Is the i-Raman EX suitable for quantitative analysis?
Yes—when coupled with BWIQ’s PLS regression modules and appropriate calibration standards, it delivers RSD <3% for concentration measurements across validated ranges (e.g., API content in tablets, ethanol in beverages).
Does the system require external calibration standards for routine use?
No—factory-installed NIST-traceable polystyrene and silicon reference peaks provide daily wavenumber calibration; optional automated self-check routines validate alignment and sensitivity pre-run.

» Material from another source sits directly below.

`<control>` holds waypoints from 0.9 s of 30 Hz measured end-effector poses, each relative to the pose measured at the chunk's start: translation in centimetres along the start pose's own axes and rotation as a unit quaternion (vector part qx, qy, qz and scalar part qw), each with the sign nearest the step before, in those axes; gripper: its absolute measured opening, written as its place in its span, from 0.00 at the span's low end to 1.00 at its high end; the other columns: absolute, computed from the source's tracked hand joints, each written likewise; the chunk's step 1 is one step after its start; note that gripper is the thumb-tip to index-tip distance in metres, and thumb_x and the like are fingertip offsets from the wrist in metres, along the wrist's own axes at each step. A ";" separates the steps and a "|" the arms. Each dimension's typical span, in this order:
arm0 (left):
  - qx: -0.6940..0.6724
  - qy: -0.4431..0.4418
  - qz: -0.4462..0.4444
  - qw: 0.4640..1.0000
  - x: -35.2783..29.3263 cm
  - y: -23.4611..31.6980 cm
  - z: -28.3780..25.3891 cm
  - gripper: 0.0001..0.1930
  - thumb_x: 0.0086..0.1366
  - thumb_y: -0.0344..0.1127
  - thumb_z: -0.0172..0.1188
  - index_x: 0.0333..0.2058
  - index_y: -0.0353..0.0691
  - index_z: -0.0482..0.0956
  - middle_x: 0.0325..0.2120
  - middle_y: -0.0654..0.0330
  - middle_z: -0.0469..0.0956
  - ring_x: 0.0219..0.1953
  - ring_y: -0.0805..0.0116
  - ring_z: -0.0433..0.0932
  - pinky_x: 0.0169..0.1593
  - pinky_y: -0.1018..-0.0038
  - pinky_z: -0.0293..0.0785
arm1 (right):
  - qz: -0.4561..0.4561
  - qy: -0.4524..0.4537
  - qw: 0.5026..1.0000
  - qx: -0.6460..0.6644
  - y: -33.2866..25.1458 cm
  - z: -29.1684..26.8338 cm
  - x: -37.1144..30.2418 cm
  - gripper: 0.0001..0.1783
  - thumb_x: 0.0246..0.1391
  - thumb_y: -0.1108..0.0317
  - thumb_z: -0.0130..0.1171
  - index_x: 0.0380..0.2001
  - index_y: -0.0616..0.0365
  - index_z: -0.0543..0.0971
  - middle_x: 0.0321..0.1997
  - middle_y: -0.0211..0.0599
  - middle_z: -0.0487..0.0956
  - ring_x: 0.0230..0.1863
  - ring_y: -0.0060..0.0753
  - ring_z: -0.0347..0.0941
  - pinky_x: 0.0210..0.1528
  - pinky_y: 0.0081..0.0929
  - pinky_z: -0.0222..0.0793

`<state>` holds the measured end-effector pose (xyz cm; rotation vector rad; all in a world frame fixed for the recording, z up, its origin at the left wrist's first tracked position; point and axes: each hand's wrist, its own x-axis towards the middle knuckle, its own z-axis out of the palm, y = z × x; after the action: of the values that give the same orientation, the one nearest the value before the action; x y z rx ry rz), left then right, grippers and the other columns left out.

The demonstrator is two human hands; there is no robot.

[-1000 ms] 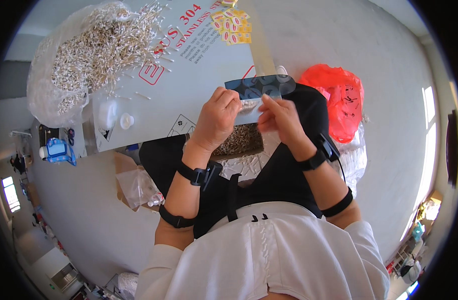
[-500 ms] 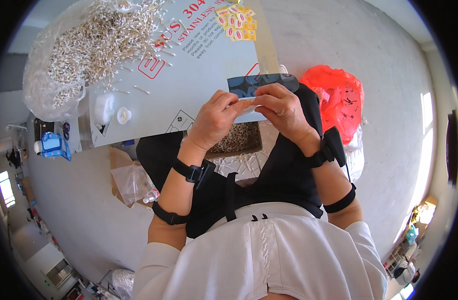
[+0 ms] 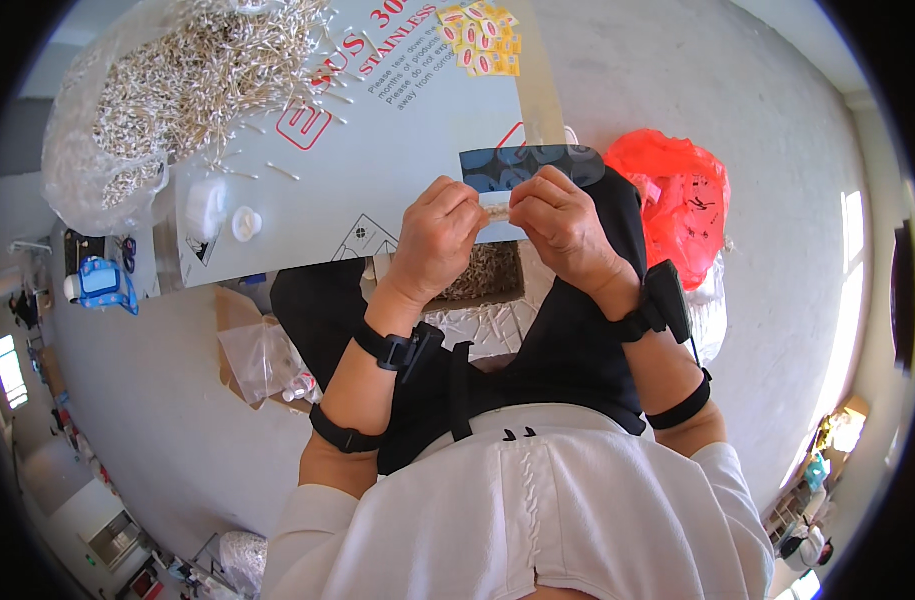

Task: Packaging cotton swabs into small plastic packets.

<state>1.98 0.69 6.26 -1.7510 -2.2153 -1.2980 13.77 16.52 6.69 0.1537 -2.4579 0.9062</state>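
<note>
My left hand (image 3: 437,240) and my right hand (image 3: 562,228) face each other over the table's near edge, fingers closed. Between their fingertips they pinch the two ends of a small, pale bundle of cotton swabs (image 3: 496,212); whether it has a clear wrapper is too small to tell. Just beyond lies a dark, film-like sheet (image 3: 512,165) with rounded grey shapes. Below the hands, between my knees, a cardboard box (image 3: 497,298) holds many cotton swabs. A large heap of loose cotton swabs (image 3: 207,70) spills from a clear plastic bag (image 3: 62,190) at the far left.
Small yellow-and-white labels (image 3: 492,62) lie on the grey table (image 3: 397,190). A white round cap (image 3: 245,224) and a translucent container (image 3: 205,208) sit at its left. A red plastic bag (image 3: 677,190) is at the right. An open carton (image 3: 237,335) with plastic stands lower left.
My left fingers have shifted slightly right and drawn back, so more of the swab bundle shows between the hands. My right hand has barely moved.
</note>
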 end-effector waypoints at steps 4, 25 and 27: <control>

Can the i-Raman EX be integrated into automated production lines?
Yes—its TTL trigger input, programmable USB command set, and Modbus TCP support enable direct PLC interfacing for inline quality control in continuous manufacturing environments.
What safety certifications does the instrument hold?
It complies with IEC 60825-1:2014 (Class IIIB laser product), UL 61010-1, and CE marking for electromagnetic compatibility (EMC Directive 2014/30/EU) and low voltage (LVD Directive 2014/35/EU).
Is remote diagnostics and firmware update supported?
Yes—via secure HTTPS-based portal with encrypted firmware signing; all updates include version-controlled release notes and backward-compatible configuration migration.